I have problems with high I/O on my Debian 7.3 server (up to 7 seconds average I/O wait). I tried to find out what's causing this by using iotop -o. Now I see sonething strange: iotop tells me on the top 'Total DISK WRITE: 32.46M/s'. But in the tasklist I can't see any process writing so much on the disk. The highest are two mysql-processes with 90K/s and 8K/s and a kjournald Process. All three are listed with 99,99% IO. # If I add all the writing speed I come nowhere near to 32MB/s.
Screen of iotop:
What's wrong here? I think 32.46MB/s writing is correct, because at this time my webserver has a high page load time, probably caused of high I/O. But why are the 'big task' which use this much capacity, is not listed in the list below?
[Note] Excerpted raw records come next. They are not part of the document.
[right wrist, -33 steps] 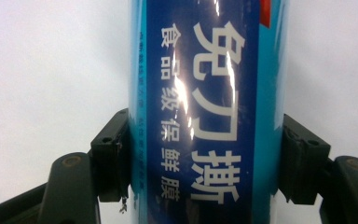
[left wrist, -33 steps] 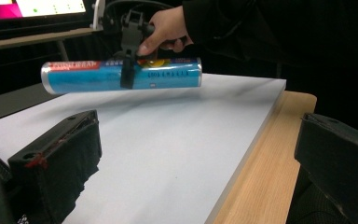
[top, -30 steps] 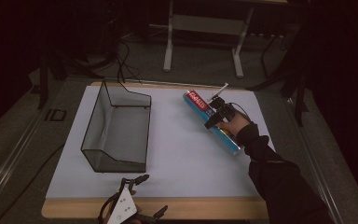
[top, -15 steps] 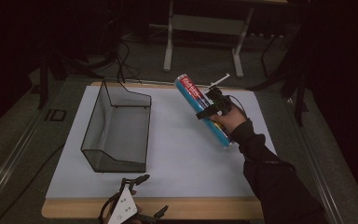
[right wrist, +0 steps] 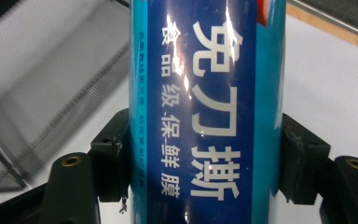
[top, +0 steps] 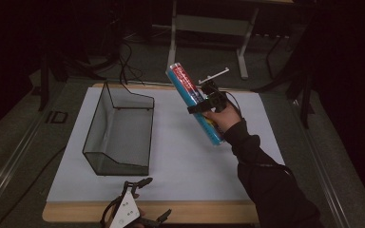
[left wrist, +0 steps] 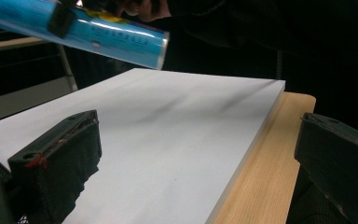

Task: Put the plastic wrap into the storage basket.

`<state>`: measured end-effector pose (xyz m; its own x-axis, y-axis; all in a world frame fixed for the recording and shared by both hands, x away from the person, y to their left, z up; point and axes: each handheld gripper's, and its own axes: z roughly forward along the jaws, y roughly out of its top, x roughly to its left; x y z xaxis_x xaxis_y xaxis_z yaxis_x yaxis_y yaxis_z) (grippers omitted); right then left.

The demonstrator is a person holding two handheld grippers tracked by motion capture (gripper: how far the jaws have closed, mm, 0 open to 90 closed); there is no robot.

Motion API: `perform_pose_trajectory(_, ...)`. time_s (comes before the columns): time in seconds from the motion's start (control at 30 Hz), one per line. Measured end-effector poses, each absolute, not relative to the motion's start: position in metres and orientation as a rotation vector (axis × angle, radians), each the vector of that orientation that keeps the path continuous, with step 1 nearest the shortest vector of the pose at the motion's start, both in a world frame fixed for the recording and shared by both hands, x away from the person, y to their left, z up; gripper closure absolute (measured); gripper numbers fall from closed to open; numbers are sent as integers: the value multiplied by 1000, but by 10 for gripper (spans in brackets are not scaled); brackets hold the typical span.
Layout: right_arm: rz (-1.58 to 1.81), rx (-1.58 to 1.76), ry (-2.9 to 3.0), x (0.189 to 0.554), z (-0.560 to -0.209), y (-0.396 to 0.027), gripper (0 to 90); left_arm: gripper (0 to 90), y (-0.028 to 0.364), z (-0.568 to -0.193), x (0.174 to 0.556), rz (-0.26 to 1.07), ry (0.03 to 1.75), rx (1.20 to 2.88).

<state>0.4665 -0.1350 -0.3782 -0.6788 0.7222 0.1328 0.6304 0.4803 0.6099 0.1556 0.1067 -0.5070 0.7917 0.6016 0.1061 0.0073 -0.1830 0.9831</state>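
Mesh basket (top: 119, 137) beside lifted tube (top: 197, 102)

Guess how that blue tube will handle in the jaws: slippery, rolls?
The blue tube looks glossy, with glare streaks, so probably slick against the right gripper pads. Round and long, it would likely roll if laid on the white board. It stays straight while held tilted, so probably rigid.

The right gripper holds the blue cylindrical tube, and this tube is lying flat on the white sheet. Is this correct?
Not quite. The right gripper does hold the blue cylindrical tube, but the tube is lifted and tilted above the white sheet, not lying on it. The left gripper view shows this best.
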Motion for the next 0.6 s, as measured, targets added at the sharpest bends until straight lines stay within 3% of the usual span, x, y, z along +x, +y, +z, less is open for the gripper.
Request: perform_pose_trajectory(0.6, 1213, 1225, 2460, 455, -362, -72, 319, 11, 110, -506, 154, 578, 492, 1677)
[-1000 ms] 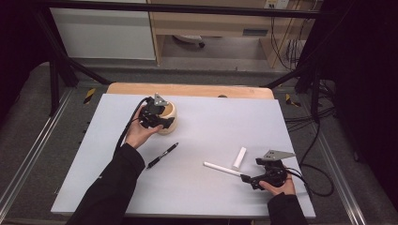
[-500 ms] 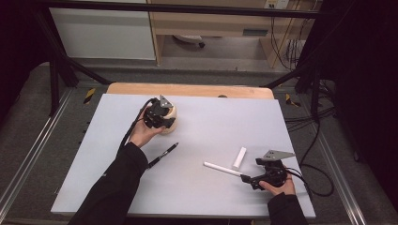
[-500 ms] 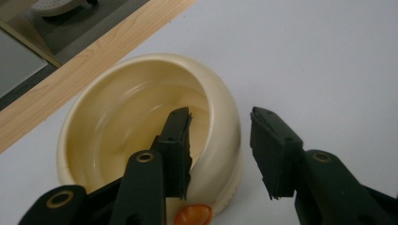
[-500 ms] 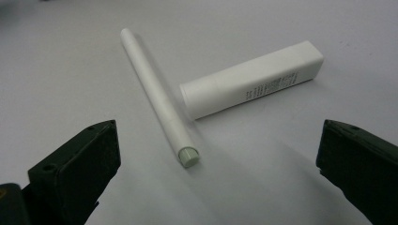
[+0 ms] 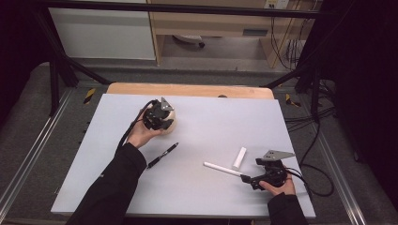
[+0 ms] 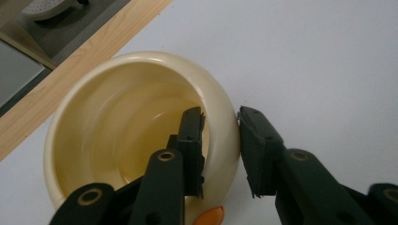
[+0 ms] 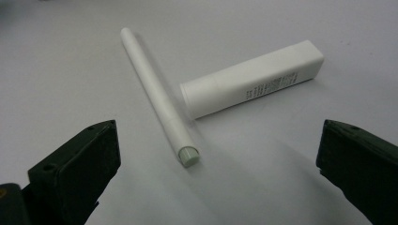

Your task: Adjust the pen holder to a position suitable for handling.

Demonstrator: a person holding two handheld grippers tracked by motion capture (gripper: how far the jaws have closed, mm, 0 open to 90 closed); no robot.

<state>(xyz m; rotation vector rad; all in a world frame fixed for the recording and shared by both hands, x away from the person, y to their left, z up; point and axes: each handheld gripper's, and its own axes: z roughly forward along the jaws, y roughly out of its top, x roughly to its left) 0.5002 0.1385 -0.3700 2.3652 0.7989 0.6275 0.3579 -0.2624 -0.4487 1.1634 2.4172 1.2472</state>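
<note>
Left claw (image 6: 220,157) astride bowl (image 6: 126,117) rim — pinching

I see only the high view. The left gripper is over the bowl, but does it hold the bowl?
Observer: One jaw is inside the bowl, one outside; the left gripper has just been closing on the wall, and both pads seem to touch it.
Operator: Is something inside the bowl?
Observer: No, it is empty.
Operator: And the right gripper?
Observer: It is wide open; the white stick's grey-green end lies between the jaws, untouched.

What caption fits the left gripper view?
Left gripper jaws, just closing, straddle the cream bowl's wall.
</note>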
Edit: I can also sort it by disk write and i also get strange results like this:
if you install newer iotop (like 0.6.x from wheezy-backports), it will show you both "total" and "actual" values. And man page gives the explanation
Not that the answer completely satisfies me, but at least it points to the possible reasons for discrepancy. It might be some kernel thread, like FS metadata/journals, or short-lived processes which started, did IO, and died before iotop seen them them.
There are some related questions here and here. For debugging, /proc/sys/vm/block_dump might be useful to find the source.